### Instructions to follow
Below are some records; copy them word for word and drop the pictures.

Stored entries
*** Begin section ***
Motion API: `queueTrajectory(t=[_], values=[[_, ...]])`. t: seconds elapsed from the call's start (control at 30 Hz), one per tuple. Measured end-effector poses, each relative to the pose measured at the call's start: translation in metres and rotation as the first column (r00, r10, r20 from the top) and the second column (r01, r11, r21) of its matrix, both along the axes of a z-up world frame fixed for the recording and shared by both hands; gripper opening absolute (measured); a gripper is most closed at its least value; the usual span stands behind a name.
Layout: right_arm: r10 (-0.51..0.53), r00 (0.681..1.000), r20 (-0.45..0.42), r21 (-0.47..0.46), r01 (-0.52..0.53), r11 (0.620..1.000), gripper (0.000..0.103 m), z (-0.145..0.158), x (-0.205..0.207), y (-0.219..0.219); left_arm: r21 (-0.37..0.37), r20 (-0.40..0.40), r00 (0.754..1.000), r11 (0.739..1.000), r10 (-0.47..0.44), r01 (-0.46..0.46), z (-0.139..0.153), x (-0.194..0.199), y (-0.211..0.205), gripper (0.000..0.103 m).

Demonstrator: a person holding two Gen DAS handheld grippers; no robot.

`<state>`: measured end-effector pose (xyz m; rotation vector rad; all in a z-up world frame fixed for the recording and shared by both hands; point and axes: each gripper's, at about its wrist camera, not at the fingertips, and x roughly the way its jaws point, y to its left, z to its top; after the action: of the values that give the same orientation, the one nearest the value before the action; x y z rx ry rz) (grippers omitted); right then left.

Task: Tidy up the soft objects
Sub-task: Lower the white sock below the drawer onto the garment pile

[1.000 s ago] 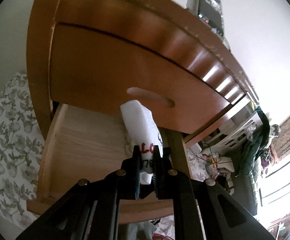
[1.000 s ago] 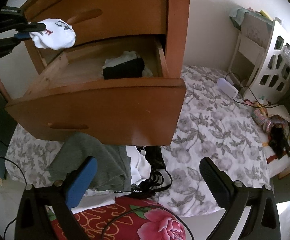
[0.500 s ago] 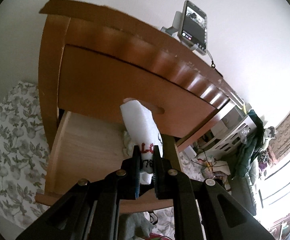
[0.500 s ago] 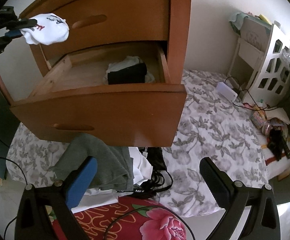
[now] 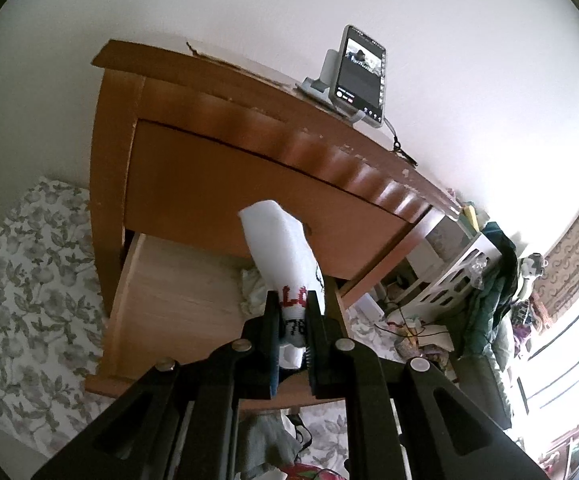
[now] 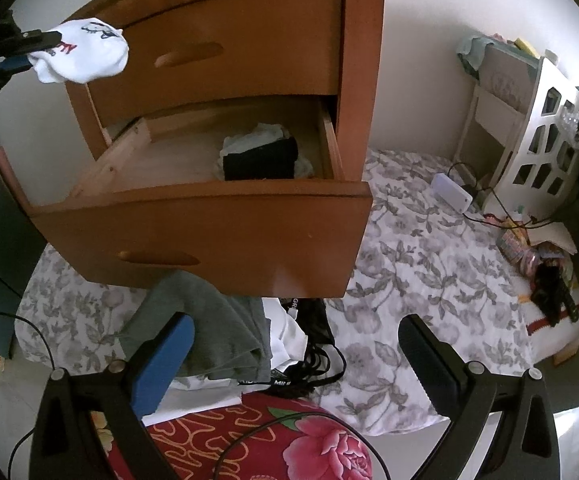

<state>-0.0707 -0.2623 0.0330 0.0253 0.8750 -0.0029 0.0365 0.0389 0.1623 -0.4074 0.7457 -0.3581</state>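
We had left gripper (image 5: pixel 292 322) clamped on rolled white sock (image 5: pixel 279 248), long axis pointing forward; open drawer (image 6: pixel 193 216) lay below-ahead. Right gripper (image 6: pixel 295 350) gaped empty, farther off.

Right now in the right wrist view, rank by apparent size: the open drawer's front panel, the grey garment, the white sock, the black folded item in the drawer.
1. Drawer front, clearly largest.
2. Grey garment, partly hidden under the drawer.
3. White sock and black item look about alike; the sock hangs at the fisheye's edge in the left hand-held gripper, so no ranking.
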Motion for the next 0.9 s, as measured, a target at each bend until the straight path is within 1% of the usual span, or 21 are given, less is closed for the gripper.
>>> queueTrajectory(t=[0.23, 0.43, 0.7, 0.9], values=[[0.004, 1.0, 0.029, -0.002, -0.004, 1.0, 0.103, 0.009, -0.01, 0.003, 0.002, 0.02, 1.0, 1.0, 0.019, -0.02, 0.008, -0.018, 0.01, 0.011], [0.012, 0.998, 0.054, -0.007, -0.012, 1.0, 0.103, 0.016, -0.021, 0.007, -0.006, 0.026, 0.999, 1.0, 0.031, -0.031, 0.009, -0.037, 0.018, 0.011], [0.014, 0.997, 0.076, -0.014, -0.013, 1.0, 0.103, 0.022, -0.032, 0.01, -0.013, 0.004, 1.0, 1.0, 0.012, -0.012, 0.0, -0.053, 0.016, 0.011], [0.016, 0.997, 0.081, -0.021, -0.015, 1.0, 0.103, 0.023, -0.036, 0.012, -0.022, -0.033, 0.999, 1.0, -0.017, 0.017, -0.016, -0.062, 0.011, 0.011]])
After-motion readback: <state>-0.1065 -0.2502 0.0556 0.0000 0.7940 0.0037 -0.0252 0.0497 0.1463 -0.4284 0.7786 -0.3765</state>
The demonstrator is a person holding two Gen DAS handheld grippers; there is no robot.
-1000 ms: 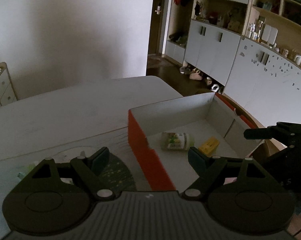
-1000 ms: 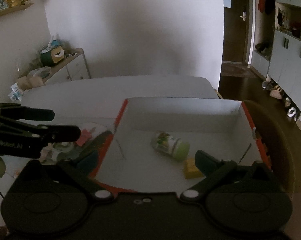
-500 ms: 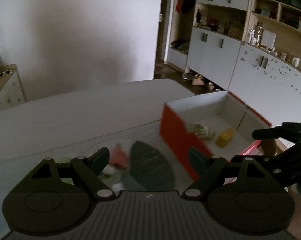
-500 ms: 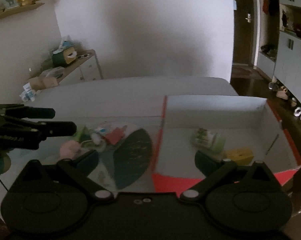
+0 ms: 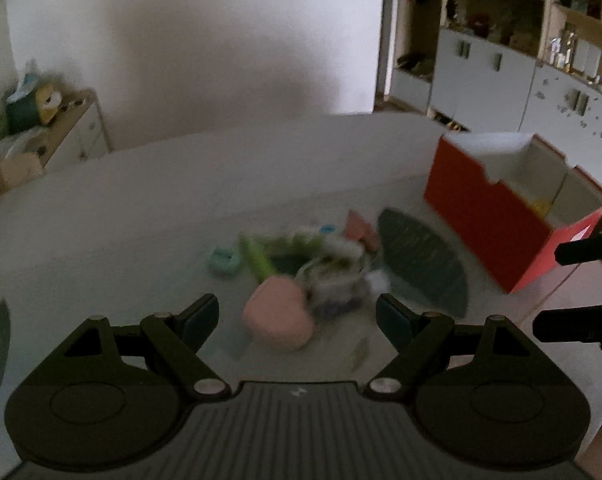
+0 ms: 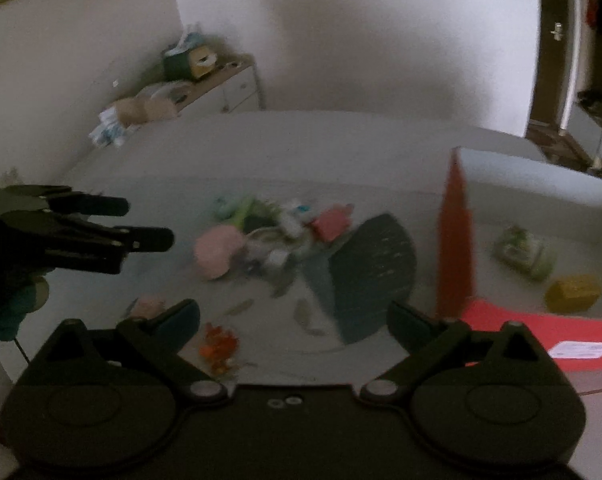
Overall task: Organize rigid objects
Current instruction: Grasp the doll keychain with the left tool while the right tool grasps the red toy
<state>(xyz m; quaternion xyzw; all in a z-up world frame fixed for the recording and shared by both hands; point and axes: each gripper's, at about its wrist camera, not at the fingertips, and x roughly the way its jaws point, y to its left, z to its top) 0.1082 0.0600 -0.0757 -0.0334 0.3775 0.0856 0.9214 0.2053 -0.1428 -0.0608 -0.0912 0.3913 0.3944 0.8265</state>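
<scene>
Small hard objects lie in a loose pile [image 5: 301, 264] near the middle of the pale table [image 5: 141, 208], blurred in both views: a rounded pink cup-like piece [image 5: 279, 318], a green stick [image 5: 257, 262], a teal block [image 5: 223, 262] and a reddish-pink box [image 6: 331, 222] can be made out, the rest is too smeared to name. Just beside the pile a dark speckled fan-shaped mat [image 5: 425, 264] lies flat. To its right stands an open cardboard box [image 5: 489, 216], orange-red outside and white inside, with straight walls and a low front flap. Inside it rest a pale green bottle [image 6: 523, 252] on its side and a yellow block [image 6: 575, 292], near each other but apart.

The left gripper [image 5: 297, 316] hangs above the table with its fingers spread wide, nothing between them; the pink piece shows in the gap below. The right gripper [image 6: 293, 318] is likewise spread wide and empty, over the mat's edge and a small orange scrap [image 6: 217, 346].

A white sideboard [image 6: 229, 84] with clutter stands against the far wall.
</scene>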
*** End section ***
### Worked solution
Motion API: `queueTrajectory(t=[_], values=[[_, ...]])`. t: seconds elapsed from the call's start (control at 30 Hz), one per tuple. Measured end-effector poses, each relative to the pose measured at the call's start: translation in metres and rotation as the first column (r00, r10, r20 from the top) and the second column (r01, r11, r21) of its matrix, both along the axes of a z-up world frame fixed for the recording and shared by both hands; gripper opening absolute (measured); a gripper is most closed at its least value; the usual span stands behind a name.
Layout: right_arm: r10 (-0.51..0.53), r00 (0.681..1.000), r20 (-0.45..0.42), r21 (-0.47..0.46), r01 (-0.52..0.53), r11 (0.620..1.000), gripper (0.000..0.103 m), z (-0.145..0.158), x (-0.205..0.207), y (-0.219..0.219); left_arm: r21 (-0.37..0.37), r20 (-0.40..0.40), r00 (0.754..1.000), r11 (0.739..1.000), r10 (-0.47..0.44), r01 (-0.46..0.46), z (-0.139..0.153), x (-0.194..0.199), y (-0.211..0.205), gripper (0.000..0.103 m).

Demonstrator: a person holding two Gen DAS handheld grippers; no robot.

`<state>`: measured end-effector pose (xyz m; rotation vector rad; all in a z-up world frame fixed for the recording and shared by both hands; point and axes: each gripper's, at about its wrist camera, not at the fingertips, and x roughly the way its jaws point, y to its left, z to its top; after the action: of the values that give the same orientation, the one nearest the value before the action; x y z rx ry rz) (grippers omitted); right then left.

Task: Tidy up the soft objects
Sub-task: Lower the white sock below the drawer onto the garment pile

[1.000 s ago] 
[1.000 s ago] 
[0.500 s ago] 
[0.500 s ago] 
[now] 
[now] 

<state>-0.0707 -0.2623 0.0330 0.0253 0.8750 -0.0029 0.0365 0.0389 0.1623 -0.4074 0.7457 -0.3581</state>
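We had left gripper (image 5: pixel 292 322) clamped on rolled white sock (image 5: pixel 279 248), long axis pointing forward; open drawer (image 6: pixel 193 216) lay below-ahead. Right gripper (image 6: pixel 295 350) gaped empty, farther off.

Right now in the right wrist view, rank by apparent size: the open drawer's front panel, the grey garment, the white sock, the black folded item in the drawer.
1. Drawer front, clearly largest.
2. Grey garment, partly hidden under the drawer.
3. White sock and black item look about alike; the sock hangs at the fisheye's edge in the left hand-held gripper, so no ranking.
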Motion for the next 0.9 s, as measured, a target at each bend until the straight path is within 1% of the usual span, or 21 are given, less is closed for the gripper.
>>> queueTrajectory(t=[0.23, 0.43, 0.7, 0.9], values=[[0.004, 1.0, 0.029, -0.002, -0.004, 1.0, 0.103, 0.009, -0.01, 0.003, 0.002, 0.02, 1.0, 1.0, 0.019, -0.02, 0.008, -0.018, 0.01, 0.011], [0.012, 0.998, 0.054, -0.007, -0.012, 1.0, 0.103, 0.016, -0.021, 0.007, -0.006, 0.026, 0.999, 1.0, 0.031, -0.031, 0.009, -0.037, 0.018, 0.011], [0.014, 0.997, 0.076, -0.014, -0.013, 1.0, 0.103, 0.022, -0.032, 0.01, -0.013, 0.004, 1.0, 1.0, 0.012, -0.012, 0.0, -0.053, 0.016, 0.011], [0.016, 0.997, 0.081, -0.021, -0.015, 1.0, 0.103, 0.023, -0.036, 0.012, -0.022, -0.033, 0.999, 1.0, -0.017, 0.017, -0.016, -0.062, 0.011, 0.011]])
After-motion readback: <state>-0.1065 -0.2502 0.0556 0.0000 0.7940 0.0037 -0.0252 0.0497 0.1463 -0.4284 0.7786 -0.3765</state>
The demonstrator is a person holding two Gen DAS handheld grippers; there is no robot.
-1000 ms: 
-1000 ms: 
-500 ms: 
-500 ms: 
+0 ms: 
+0 ms: 
Overall task: Organize rigid objects
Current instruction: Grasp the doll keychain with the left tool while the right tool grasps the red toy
<state>(xyz m; quaternion xyzw; all in a z-up world frame fixed for the recording and shared by both hands; point and axes: each gripper's, at about its wrist camera, not at the fingertips, and x roughly the way its jaws point, y to its left, z to its top) 0.1082 0.0600 -0.0757 -0.0334 0.3775 0.0856 0.9214 0.2053 -0.1428 -0.0608 -0.0912 0.3913 0.3944 0.8265</state>
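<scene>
Small hard objects lie in a loose pile [image 5: 301, 264] near the middle of the pale table [image 5: 141, 208], blurred in both views: a rounded pink cup-like piece [image 5: 279, 318], a green stick [image 5: 257, 262], a teal block [image 5: 223, 262] and a reddish-pink box [image 6: 331, 222] can be made out, the rest is too smeared to name. Just beside the pile a dark speckled fan-shaped mat [image 5: 425, 264] lies flat. To its right stands an open cardboard box [image 5: 489, 216], orange-red outside and white inside, with straight walls and a low front flap. Inside it rest a pale green bottle [image 6: 523, 252] on its side and a yellow block [image 6: 575, 292], near each other but apart.

The left gripper [image 5: 297, 316] hangs above the table with its fingers spread wide, nothing between them; the pink piece shows in the gap below. The right gripper [image 6: 293, 318] is likewise spread wide and empty, over the mat's edge and a small orange scrap [image 6: 217, 346].

A white sideboard [image 6: 229, 84] with clutter stands against the far wall.
</scene>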

There is no more to the output.